Supervisor Gioia put a fine point on the arithmetic: "If you take one of the allocations for fire, and that's wildland fire mitigation, it's roughly a $5 million program. One percent for a Measure X COLA that we apply is roughly $50,000, but the cost of doing business for them is $250,000. That opens up a $200,000 gap."

Chair Diane Burgis said the pattern extends well beyond fire. "I think it's really important for folks to know that, yes, you were awarded Measure X dollars, but it's also committing to those things that does still cost," she said, noting the COLA gap affects nonprofits receiving Measure X grants as well.

The sheriff's body-worn camera program, probation initiatives, and community-based organizations all face the same compounding pressure. Without reform to the COLA formula, general fund subsidies will grow each year — a structural issue with no current fix on the table.


Fire District Absorbs Hazmat, Opens New Station, Expands Wildfire Aviation

Why it matters: The Contra Costa County Fire Protection District is simultaneously expanding operations on three fronts — hazardous materials, new stations, and wildfire readiness — while managing the Measure X funding squeeze described above.

Where things stand: Chief Burchard outlined a budget that operates outside the county general fund through property taxes, an EMS Transport Fund, and a new Hazardous Materials Fund. The most significant change: the July 1 annexation of county hazardous materials programs (CUPA) into the fire district, requiring coordination with Cal EPA and the city of Richmond's Industrial Safety Ordinance.

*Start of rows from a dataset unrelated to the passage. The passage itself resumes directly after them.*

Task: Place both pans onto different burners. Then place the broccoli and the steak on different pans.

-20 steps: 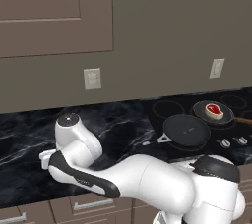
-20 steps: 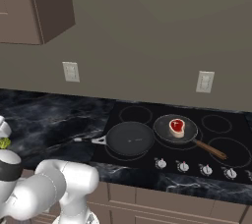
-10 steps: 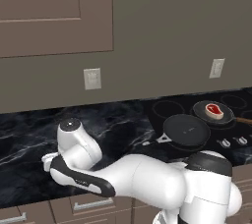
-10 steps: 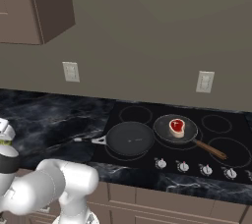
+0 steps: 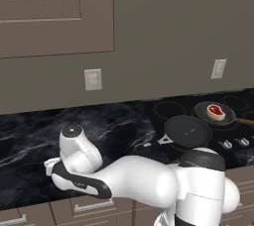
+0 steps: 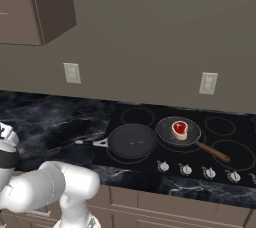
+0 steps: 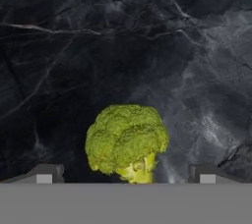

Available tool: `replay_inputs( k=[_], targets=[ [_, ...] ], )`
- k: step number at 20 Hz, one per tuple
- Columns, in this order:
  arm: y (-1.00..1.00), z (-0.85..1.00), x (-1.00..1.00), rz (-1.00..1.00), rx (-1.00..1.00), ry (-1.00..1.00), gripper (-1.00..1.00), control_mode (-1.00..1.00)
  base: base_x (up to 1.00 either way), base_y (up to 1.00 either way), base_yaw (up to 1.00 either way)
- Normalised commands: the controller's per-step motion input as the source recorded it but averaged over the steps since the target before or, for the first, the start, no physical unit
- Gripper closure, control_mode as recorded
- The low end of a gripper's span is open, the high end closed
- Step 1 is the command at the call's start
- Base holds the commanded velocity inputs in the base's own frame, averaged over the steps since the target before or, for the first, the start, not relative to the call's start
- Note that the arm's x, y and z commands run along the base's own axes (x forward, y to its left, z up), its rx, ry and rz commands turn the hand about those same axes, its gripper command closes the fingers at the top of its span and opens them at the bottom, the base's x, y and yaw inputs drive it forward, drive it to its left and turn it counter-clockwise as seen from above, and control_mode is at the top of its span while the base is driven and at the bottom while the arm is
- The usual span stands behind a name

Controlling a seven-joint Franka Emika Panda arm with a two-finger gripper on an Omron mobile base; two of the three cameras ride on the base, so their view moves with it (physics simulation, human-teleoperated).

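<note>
I have the broccoli (image 7: 127,141) lying on the dark marble counter (image 7: 123,36), centred between my jaws and just ahead of the tips, its pale stalk pointing back toward me. The gripper (image 7: 126,174) stands wide apart, holding nothing, one fingertip (image 7: 45,174) on either side of the floret. I judge it light and fairly stiff, with a bumpy, crumbly head that could shed or squash under a hard pinch. It is irregular enough to roll or twist, so I would close across the widest part of the head, low near the stalk, and squeeze gently. Well off to one side, the plain black pan (image 6: 132,141) sits empty on the cooktop (image 6: 220,122), just beside the speckled pan (image 6: 178,131) carrying the steak (image 6: 179,128).
</note>
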Motion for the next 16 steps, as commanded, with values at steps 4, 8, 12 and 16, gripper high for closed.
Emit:
replay_inputs(
  k=[4,8,12,16],
  targets=[
    [0.00,-0.19,0.18,0.00,0.00,0.00,-1.00,-1.00,0.00,0.00,0.00],
    [0.00,-0.13,0.18,0.00,0.00,0.00,-1.00,-1.00,0.00,0.00,0.00],
    [0.00,-0.18,0.10,0.00,0.00,0.00,-1.00,-1.00,0.00,0.00,0.00],
    [0.00,-0.23,0.02,0.00,0.00,0.01,-1.00,-1.00,0.00,0.00,0.00]
  ],
)
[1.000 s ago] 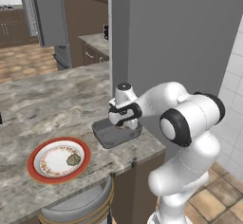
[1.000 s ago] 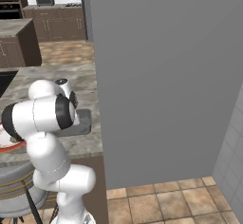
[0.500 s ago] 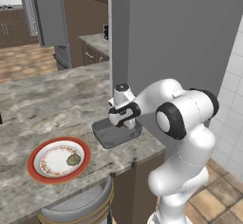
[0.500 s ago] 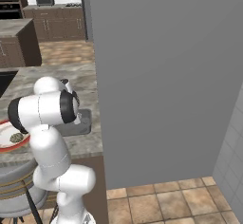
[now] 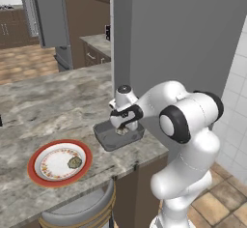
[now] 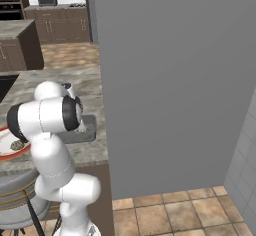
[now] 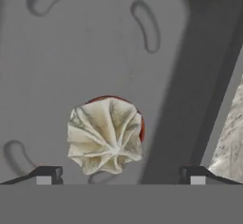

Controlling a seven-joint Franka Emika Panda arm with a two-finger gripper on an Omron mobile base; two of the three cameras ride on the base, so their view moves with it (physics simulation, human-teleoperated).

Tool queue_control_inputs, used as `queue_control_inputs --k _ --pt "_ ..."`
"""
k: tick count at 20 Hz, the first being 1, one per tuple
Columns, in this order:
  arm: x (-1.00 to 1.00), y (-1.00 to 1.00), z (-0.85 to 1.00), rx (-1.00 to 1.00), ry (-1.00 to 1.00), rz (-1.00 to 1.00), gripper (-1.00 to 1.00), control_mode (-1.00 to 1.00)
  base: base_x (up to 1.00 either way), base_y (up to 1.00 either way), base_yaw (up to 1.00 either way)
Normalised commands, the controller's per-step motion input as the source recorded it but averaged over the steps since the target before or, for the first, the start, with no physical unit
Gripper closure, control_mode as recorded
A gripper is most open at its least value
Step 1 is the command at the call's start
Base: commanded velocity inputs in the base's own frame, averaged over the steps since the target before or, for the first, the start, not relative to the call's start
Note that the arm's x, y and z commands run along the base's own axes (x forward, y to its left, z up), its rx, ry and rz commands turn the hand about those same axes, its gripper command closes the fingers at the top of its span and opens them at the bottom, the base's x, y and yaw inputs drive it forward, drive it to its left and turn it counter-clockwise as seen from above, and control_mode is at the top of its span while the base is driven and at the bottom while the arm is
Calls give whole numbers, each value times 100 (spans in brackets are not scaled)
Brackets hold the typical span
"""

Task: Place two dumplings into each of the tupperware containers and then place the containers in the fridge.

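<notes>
1. While the arm reached over the counter edge, the fridge point(image 5: 193, 43) stood as a tall plain grey cabinet at the right end of the counter point(image 5: 43, 106), doors closed as far as both base views showed; also seen at point(image 6: 170, 80).
2. Counter: mottled stone top, running left from the fridge side.
3. Stool point(image 5: 79, 210) sat below the counter's front edge, just under the plate.
4. Red-rimmed plate point(image 5: 41, 171) lay on the counter near the front edge, well left of the container. One dumpling on the plate point(image 5: 74, 162), toward its right side.
5. Tupperware container point(image 5: 107, 136): dark-grey tray on the counter near its right front corner, close to the fridge wall. Hand view showed its floor point(image 7: 71, 52) from straight above, with shallow moulded grooves.
6. Gripper point(image 5: 123, 128) hung directly above the container, pointing down. Jaws were spread wide and released, with nothing between them; tips stood at either side of the hand view point(image 7: 121, 173).
7. Dumpling in the container point(image 7: 105, 135): pleated, pale beige, resting on the tray floor between the two tips and clear of both. A red-brown sliver showed at its upper right edge; couldn't tell what that was.
</notes>
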Motion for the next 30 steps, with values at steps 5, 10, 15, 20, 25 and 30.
queue_control_inputs --k 5,10,15,20,25,30 --pt "-53 -12 83 -2 0 27 -100 -100 0 0 0" --pt "-100 0 89 -14 4 42 -100 -100 0 0 0" --pt "-100 13 60 -8 3 52 -100 -100 0 0 0" --pt "-62 28 26 0 -1 63 -100 -100 0 0 0" --pt "-27 23 10 0 -8 70 -100 -100 0 0 0" --pt "-39 75 12 -17 -2 60 -100 -100 0 0 0"
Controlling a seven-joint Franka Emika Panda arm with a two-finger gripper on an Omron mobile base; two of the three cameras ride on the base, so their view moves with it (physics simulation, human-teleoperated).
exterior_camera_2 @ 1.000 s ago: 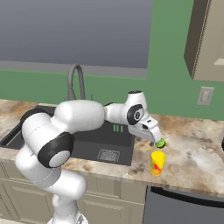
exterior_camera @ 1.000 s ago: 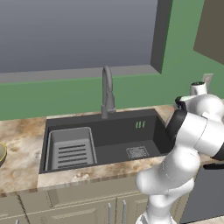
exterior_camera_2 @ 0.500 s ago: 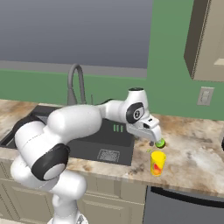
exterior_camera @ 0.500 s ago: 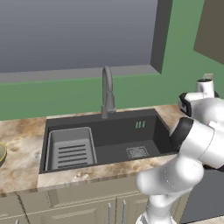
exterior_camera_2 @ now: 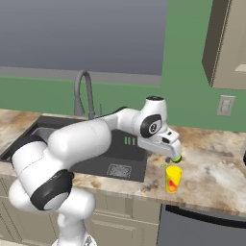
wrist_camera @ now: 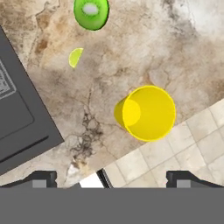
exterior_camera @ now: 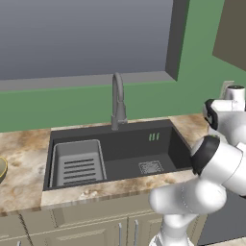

Supervisor Gioia pressed on ensuring the hazmat transfer to Richmond proceeds on schedule given city council processes and a tight timeline.

Station 94 in Brentwood will open by year-end with staff already in place. The district's $2.7M aviation and helicopter program is expanding with $1M in PG&E funding, with wildfire season starting earlier this year. Chief Burchard also announced plans to request 15 temporary fire recruit positions to staff a 30-person academy ahead of 28-30 anticipated March 2027 retirements, returning to the board within approximately 60 days.

The district uses $4.8M from EMS fund balance for 20 ambulances and a communications center Phase 2, and proposes adding six full-time positions across funds, including three shift training captains for West County.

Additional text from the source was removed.